Twins: Team Players or Rivals

photo credit: just.Luc via photopin cc

The media often reports about twin pairs who work together to create successful businesses. For example, the Olsen twins have been capitalizing on their twinship since they were toddlers. Their fashion line is currently a huge success owing to their name recognition and worldwide fame. Teman and Teran Evans are designers who run Dioscuri; Dean and Dan Caten are founders and owners of Dsquared, an international fashion house; Vera and Daphne Correll are the creators of the fashion label CorrellCorrell; and Mike and Doug Starn are successful artists.

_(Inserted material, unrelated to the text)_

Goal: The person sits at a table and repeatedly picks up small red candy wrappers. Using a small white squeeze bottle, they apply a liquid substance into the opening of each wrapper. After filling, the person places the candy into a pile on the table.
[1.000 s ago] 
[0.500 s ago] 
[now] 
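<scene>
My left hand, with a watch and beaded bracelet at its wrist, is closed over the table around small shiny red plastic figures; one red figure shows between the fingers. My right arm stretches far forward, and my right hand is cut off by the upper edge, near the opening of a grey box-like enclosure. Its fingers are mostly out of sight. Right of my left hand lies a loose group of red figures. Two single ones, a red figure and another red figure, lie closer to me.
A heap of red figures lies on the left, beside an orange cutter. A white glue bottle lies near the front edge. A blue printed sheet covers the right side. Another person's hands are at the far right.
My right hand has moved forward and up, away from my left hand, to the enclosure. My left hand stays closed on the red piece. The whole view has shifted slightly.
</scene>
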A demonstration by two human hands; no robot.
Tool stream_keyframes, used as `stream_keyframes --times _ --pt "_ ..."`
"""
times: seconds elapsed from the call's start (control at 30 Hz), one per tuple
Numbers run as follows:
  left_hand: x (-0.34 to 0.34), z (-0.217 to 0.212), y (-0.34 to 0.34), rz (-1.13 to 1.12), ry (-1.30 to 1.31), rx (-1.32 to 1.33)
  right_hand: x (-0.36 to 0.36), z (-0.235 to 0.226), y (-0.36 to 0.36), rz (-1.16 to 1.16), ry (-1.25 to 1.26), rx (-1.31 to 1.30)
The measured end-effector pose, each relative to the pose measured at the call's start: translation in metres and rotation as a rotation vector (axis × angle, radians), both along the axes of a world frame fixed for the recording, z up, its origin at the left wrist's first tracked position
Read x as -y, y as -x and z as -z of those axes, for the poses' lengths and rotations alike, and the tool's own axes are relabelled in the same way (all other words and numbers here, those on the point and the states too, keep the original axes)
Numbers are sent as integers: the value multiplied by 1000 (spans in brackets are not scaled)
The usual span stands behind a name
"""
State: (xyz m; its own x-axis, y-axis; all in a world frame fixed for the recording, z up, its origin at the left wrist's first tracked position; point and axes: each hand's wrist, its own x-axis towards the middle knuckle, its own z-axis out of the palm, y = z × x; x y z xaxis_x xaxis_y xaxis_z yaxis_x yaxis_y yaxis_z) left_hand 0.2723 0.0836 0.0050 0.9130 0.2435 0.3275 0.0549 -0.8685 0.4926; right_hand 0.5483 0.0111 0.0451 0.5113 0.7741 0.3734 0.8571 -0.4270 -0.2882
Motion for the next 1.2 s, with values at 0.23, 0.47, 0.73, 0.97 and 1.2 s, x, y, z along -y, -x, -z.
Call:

It is fascinating to learn how twins handle competitive feelings. Those pairs who do work together find the partnership stimulating and creative and have developed ways to engage with one another without destructive underpinnings.

But in my work, I have found that college-age twins who have used their competitive strivings to motivate one another in sports or academics experience difficulty when attempting to separate. Usually one twin desperately wants a break from this intensity, while the other twin resists the separation for various reasons.

Parents who are aware of this dynamic need to prepare twins who are applying to college to negotiate this separate developmental experience. However, don’t be surprised to find out that after this four-year break, the pair might reunite as two stronger individuated selves who are ready to capitalize on their twinship strengths without feeling compromised or dependent.

Would you consider going into business with your twin?